Your goal:
Your answer should be the number of lines in the listing that hold the string "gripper", with no other words.
# # # # #
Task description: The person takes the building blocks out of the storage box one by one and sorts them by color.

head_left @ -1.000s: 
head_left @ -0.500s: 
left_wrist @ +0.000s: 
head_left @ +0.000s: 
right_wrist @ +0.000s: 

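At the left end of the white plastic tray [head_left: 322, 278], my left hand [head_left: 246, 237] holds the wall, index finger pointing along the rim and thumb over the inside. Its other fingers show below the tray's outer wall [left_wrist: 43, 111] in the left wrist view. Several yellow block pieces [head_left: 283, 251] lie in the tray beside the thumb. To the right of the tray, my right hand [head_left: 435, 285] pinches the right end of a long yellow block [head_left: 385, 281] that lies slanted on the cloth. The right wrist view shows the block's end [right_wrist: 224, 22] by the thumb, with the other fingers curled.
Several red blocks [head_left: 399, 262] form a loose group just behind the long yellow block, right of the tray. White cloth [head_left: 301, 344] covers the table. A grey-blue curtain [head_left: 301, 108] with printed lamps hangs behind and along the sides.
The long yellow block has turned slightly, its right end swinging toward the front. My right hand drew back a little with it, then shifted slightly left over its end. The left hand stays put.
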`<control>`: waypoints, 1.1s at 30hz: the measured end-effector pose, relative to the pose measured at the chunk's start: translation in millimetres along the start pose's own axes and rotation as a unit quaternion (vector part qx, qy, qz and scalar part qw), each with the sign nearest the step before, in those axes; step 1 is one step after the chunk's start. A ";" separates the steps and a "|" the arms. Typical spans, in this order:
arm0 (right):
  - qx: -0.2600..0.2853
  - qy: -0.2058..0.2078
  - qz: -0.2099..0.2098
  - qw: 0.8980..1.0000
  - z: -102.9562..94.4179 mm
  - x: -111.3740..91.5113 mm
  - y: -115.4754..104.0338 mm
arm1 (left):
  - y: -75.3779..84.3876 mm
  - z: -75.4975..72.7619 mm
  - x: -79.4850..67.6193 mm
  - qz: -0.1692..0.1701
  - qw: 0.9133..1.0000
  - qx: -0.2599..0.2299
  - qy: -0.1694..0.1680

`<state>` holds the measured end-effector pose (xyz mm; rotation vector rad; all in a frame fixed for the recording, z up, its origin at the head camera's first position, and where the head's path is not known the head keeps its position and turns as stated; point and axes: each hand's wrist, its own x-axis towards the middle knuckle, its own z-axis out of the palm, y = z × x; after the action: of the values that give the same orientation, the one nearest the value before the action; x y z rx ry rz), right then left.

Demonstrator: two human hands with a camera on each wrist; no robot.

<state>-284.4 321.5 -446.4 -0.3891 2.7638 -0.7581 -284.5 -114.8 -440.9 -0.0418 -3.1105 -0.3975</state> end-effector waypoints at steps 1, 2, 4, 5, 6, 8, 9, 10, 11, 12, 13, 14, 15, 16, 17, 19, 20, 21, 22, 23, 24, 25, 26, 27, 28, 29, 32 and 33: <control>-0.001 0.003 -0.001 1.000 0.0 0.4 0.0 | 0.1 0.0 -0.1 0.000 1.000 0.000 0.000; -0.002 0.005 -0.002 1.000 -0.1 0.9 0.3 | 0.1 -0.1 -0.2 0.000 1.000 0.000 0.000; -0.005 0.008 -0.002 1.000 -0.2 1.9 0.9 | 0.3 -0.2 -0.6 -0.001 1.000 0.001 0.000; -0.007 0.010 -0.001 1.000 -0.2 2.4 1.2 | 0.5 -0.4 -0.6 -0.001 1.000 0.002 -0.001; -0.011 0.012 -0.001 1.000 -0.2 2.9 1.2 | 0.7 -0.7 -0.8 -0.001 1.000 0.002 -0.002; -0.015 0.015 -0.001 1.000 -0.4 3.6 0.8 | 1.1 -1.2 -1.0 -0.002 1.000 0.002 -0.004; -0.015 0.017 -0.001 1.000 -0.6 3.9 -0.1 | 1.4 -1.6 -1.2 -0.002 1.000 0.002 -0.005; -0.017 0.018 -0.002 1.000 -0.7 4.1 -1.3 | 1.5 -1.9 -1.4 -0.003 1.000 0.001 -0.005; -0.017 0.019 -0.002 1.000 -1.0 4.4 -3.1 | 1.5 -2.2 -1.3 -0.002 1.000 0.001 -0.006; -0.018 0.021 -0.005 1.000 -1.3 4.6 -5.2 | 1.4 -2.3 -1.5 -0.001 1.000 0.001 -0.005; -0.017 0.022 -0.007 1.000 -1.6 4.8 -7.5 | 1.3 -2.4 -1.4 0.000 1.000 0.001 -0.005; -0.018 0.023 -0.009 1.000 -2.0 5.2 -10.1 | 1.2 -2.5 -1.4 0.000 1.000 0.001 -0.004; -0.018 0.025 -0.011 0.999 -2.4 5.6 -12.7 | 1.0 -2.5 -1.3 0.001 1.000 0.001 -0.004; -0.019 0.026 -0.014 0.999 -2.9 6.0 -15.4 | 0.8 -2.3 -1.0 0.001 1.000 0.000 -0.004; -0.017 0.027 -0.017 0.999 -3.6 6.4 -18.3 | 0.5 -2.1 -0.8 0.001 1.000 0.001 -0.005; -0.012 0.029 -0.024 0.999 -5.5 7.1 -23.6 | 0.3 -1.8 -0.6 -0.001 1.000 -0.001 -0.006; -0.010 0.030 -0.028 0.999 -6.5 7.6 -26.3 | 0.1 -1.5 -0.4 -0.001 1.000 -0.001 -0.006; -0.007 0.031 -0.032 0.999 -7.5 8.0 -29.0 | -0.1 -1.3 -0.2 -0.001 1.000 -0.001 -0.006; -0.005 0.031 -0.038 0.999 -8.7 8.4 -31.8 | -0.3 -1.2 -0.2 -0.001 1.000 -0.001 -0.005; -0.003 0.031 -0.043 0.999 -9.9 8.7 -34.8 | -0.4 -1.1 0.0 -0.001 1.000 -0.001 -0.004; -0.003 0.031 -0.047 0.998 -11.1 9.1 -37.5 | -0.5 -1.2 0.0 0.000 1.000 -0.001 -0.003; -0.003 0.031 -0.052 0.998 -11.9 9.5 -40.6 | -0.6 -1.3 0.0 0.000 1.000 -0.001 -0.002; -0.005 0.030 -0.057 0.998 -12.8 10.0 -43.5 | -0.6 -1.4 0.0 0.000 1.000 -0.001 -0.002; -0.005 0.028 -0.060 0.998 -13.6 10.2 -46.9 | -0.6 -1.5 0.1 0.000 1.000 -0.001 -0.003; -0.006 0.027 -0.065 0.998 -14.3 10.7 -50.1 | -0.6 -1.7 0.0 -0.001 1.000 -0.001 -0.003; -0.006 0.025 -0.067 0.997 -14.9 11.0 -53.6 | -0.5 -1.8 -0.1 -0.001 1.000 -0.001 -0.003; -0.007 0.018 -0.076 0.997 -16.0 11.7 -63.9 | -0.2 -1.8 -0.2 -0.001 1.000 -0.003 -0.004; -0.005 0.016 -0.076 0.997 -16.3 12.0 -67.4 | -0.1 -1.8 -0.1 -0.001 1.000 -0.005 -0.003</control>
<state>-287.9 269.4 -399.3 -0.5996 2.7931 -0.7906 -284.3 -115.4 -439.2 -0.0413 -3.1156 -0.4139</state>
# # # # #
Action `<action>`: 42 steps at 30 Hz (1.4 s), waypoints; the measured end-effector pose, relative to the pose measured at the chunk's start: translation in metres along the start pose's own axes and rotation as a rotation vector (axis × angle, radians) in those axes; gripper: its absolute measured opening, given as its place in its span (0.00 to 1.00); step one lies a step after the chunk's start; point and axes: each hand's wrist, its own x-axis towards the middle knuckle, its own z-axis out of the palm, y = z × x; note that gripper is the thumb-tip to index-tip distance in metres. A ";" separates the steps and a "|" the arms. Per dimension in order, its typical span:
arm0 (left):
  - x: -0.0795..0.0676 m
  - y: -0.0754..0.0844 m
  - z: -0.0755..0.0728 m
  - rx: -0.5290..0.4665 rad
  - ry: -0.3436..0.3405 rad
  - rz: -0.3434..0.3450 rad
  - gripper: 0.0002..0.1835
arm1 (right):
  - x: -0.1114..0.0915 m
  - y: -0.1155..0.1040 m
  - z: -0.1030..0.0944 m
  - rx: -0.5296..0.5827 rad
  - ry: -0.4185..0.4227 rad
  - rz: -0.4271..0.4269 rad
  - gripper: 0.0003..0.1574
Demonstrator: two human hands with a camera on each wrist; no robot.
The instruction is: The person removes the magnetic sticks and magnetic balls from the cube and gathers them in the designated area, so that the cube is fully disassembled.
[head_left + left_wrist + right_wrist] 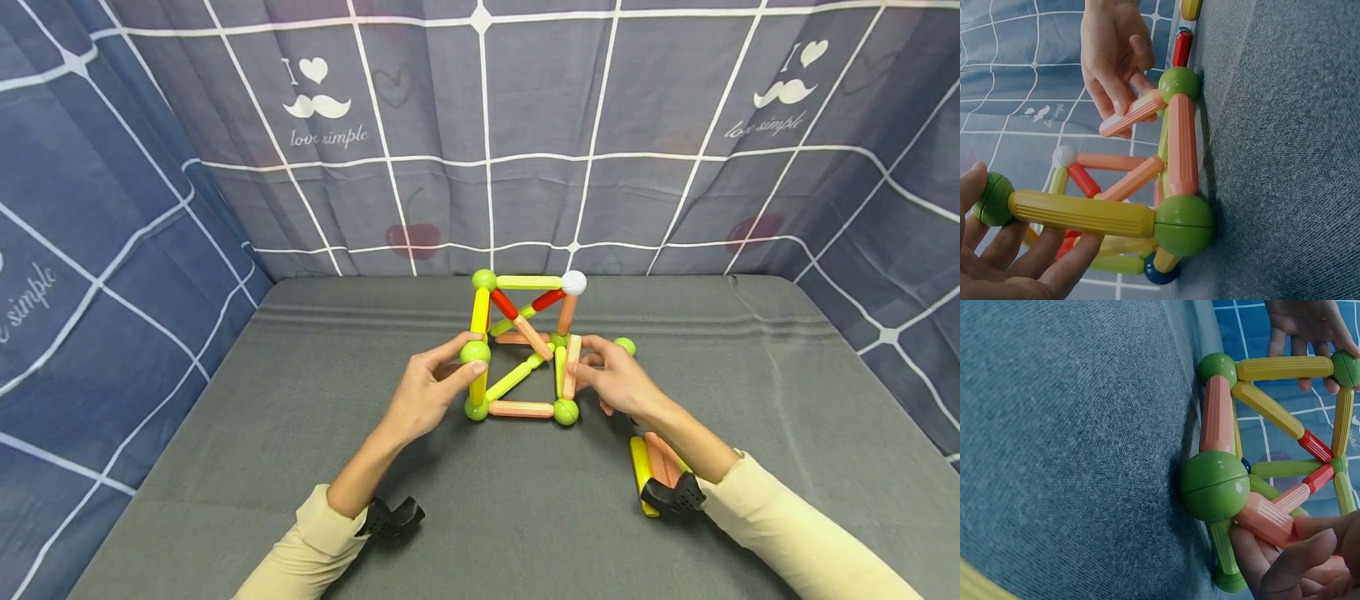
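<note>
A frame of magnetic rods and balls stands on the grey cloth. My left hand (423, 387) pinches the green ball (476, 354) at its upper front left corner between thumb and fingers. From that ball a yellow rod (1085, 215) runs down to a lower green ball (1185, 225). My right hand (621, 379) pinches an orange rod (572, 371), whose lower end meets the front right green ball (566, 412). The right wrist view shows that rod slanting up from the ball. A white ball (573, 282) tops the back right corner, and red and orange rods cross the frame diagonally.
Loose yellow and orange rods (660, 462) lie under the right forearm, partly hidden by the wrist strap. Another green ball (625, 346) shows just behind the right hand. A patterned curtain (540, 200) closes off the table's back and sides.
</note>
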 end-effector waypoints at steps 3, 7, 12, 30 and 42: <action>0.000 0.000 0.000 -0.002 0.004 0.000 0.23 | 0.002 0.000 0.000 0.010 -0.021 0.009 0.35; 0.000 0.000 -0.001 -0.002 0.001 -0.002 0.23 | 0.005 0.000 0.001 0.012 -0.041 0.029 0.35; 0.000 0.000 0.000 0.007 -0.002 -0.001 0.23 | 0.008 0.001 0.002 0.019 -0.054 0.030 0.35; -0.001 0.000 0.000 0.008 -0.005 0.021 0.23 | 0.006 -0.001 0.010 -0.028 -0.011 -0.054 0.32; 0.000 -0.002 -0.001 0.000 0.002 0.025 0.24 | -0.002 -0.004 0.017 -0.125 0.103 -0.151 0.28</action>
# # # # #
Answer below:
3